As idas e vindas do filme geram uma narrativa complexa, mas não inacessível. Através da inserção de material de arquivo que mostram cenas da estória de duas gerações de russos (em ordem cronológica), O Espelho se torna não só a estória de um homem, mas de um homem e seu contexto histórico, ou um homem e seu povo. Isso fica claro quando Tarkovsky evoca a atmosfera tensa durante o governo Stálin na cena em que a mãe do narrador fica desesperada por causa de um possível erro de revisão no jornal estatal, ou retrata a pobreza dos camponeses russos durante a 2ª Guerra ao mostrar a mãe do narrador tendo que vender bijuterias de casa em casa.
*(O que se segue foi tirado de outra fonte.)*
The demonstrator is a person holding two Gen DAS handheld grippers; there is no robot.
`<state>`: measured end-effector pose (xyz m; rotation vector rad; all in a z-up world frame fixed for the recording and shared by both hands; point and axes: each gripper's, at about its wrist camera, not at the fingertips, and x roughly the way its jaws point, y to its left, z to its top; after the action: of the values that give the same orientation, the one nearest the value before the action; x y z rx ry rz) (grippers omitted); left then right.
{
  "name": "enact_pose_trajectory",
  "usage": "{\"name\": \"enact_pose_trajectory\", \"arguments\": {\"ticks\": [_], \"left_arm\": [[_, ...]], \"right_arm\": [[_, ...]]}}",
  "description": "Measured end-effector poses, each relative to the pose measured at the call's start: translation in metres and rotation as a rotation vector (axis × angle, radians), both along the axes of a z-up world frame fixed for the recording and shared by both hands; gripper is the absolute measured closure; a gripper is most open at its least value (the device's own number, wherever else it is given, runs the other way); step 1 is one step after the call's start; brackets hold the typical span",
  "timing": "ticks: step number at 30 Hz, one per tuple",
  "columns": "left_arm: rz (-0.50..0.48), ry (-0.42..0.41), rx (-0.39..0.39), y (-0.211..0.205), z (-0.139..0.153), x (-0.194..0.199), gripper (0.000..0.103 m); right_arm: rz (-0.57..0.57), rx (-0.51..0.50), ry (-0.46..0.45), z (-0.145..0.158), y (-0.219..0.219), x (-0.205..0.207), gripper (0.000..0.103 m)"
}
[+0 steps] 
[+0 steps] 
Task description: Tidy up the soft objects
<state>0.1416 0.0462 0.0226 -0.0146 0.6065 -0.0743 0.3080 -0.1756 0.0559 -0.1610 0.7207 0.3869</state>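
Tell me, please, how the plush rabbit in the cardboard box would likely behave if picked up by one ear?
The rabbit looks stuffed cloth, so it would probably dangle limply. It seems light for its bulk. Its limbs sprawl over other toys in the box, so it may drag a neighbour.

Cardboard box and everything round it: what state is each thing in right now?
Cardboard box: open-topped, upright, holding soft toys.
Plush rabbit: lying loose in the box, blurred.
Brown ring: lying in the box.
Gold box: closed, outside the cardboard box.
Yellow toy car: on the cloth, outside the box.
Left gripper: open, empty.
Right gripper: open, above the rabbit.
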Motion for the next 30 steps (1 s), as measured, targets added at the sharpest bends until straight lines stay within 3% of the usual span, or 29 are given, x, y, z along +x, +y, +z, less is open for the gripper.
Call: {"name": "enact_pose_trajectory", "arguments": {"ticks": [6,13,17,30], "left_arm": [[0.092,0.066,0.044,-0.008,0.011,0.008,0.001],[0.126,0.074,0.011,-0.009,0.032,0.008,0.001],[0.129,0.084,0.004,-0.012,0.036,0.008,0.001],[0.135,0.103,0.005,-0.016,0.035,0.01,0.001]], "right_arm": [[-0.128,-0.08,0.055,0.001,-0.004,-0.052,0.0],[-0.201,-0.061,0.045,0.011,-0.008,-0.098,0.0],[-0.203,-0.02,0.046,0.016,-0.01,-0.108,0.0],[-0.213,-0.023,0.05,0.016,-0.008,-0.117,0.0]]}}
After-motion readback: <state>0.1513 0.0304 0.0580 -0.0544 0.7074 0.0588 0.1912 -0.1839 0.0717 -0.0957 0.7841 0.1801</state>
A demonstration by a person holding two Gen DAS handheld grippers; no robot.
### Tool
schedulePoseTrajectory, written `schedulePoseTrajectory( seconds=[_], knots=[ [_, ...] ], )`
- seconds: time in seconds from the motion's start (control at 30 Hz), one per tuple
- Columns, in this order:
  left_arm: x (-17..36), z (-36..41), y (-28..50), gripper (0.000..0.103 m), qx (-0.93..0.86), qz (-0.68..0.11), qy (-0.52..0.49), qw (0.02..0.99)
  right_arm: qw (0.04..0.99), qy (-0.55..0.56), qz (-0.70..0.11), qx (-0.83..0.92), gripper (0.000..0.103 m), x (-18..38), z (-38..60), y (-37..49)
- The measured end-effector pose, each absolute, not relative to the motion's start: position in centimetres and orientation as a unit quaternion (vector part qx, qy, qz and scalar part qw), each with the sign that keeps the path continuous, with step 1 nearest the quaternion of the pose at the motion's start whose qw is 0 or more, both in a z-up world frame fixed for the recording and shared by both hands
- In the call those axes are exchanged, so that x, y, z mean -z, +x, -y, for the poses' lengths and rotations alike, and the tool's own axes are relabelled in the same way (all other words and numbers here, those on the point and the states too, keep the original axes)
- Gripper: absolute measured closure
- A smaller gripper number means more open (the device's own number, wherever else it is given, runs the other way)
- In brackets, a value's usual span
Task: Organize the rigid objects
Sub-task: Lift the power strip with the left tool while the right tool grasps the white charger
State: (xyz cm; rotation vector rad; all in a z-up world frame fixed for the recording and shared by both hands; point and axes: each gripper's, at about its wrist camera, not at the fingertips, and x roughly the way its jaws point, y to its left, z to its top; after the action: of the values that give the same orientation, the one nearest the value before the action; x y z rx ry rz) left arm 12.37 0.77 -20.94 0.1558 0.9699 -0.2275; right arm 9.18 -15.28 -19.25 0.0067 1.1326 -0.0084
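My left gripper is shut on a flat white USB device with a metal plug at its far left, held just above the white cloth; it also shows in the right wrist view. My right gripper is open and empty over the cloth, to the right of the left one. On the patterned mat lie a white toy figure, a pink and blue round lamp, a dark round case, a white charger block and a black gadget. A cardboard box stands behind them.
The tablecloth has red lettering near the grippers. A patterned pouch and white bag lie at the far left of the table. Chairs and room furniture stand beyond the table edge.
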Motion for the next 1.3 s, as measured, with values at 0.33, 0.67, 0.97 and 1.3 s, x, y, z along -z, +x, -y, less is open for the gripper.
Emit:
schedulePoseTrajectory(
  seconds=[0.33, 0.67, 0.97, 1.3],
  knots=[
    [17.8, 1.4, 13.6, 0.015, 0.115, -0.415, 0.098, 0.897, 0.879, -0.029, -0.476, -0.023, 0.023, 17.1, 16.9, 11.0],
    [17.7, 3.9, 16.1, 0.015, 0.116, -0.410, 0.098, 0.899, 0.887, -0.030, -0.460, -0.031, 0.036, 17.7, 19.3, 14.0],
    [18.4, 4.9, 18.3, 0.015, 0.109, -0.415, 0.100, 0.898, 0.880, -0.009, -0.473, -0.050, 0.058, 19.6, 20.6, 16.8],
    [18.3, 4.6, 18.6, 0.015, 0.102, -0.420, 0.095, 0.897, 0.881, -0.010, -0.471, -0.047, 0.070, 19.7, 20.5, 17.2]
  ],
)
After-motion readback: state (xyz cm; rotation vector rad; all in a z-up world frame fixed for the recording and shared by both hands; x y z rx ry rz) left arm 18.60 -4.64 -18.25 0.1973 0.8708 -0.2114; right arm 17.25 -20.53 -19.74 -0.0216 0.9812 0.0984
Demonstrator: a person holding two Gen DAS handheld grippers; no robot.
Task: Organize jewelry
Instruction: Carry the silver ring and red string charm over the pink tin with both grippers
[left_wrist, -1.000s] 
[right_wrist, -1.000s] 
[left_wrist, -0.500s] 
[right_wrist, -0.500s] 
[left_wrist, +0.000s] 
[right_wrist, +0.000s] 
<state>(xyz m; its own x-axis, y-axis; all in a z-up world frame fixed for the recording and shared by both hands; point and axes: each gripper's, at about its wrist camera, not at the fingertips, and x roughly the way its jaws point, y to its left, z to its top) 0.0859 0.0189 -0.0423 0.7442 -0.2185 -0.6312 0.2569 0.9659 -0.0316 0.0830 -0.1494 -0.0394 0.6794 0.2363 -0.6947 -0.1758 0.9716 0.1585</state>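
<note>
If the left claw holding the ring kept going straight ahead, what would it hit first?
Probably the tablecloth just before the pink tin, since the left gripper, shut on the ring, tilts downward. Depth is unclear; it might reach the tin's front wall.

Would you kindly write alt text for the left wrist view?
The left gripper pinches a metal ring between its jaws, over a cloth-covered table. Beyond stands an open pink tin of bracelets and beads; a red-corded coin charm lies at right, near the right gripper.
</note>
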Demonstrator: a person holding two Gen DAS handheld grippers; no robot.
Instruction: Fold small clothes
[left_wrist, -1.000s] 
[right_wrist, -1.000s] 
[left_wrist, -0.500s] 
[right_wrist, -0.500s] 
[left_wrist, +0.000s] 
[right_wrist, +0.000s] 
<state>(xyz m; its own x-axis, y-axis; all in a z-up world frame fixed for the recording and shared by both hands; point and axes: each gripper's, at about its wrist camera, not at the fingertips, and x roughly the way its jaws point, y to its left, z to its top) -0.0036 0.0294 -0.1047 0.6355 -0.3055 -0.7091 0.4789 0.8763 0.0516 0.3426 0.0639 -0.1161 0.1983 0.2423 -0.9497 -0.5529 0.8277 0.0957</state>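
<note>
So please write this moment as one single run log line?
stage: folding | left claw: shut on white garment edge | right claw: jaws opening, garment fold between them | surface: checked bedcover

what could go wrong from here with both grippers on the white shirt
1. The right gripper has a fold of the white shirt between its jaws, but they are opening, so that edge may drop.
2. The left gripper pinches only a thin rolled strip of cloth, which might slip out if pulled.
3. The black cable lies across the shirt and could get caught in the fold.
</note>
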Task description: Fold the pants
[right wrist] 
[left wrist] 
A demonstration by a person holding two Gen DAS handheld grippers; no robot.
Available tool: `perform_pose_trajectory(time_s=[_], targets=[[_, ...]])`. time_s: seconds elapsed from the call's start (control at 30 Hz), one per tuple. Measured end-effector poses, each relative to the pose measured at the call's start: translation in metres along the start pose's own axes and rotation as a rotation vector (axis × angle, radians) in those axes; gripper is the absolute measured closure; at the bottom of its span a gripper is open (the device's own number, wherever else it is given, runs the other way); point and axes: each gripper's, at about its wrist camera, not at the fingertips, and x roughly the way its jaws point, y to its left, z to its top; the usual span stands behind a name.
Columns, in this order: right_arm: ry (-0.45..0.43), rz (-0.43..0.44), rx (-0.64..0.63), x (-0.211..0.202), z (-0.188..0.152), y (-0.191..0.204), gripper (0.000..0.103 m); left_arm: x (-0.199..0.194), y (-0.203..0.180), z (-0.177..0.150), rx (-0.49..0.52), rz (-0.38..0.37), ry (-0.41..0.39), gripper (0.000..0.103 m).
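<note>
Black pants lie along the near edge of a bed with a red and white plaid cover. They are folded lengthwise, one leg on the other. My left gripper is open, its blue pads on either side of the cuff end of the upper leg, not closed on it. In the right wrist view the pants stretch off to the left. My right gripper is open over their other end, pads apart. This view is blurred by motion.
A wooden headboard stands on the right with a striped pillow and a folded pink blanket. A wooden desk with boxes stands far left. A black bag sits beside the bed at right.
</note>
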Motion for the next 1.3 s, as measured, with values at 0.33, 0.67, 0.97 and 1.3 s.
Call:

Além disso, por mais misteriosas e oníricas que as cenas de sonho e memória possam ser, e por mais inesperada que seja a maneira em que elas surgem, todas elas são dotadas de uma beleza bastante poética, principalmente nas cenas que ressaltam a natureza e as paisagens da infância do narrador de forma apaixonada, e carregam sentimentos com os quais todos podem se identificar, como nostalgia, melancolia, abandono, saudade e carinho. Assim, Tarkovsky consegue ser extremamente pessoal em sua linguagem, mas sem deixar de refletir sobre o mundo à sua volta, e sem perder a capacidade de tocar os outros ou de deixá-los relacionar a narrativa às suas próprias experiências e impressões.
Através da exploração de sua estética, Tarkovsky também ampliou os limites da linguagem cinematográfica, mas ao mesmo tempo refletindo sobre as outras artes que influenciavam o cinema de uma forma ou de outra. Fica clara a tentativa do diretor de dar mais respaldo e autenticidade (no sentido que Bordieu dá ao termo) ao cinema através da associação do filme com artes mais tradicionais como pintura, música e literatura. De certa forma, essa é só outra maneira de refletir sobre as próprias raízes. Além de usar Bach (entre outros compositores) na trilha sonora, ele faz referências a Leonardo da Vinci, emula o quadro “Caçadores na Neve”, de Pieter Bruegel, e coloca o próprio pai, um respeitado poeta russo, para recitar alguns de seus próprios poemas. Mas há coisas em O Espelho que só o cinema pode proporcionar, como a forma com que o preto e branco aliado e a câmera lenta quebram a percepção da realidade de uma forma sutil e onírica, ou o modo como a música de fundo muda completamente o sentimento que uma imagem passa. E, melhor ainda, há coisas que só o cinema de Tarkovsky pode proporcionar, como a câmera que parece ter adquirido vida própria e flutua pelo cenário, revelando novos personagens, espaço-tempos e perspectivas, ou a facilidade com que se entra no “espaço onírico” do personagem, colocando o espectador num estado contemplativo ou meditativo e fazendo-o perder a noção do tempo.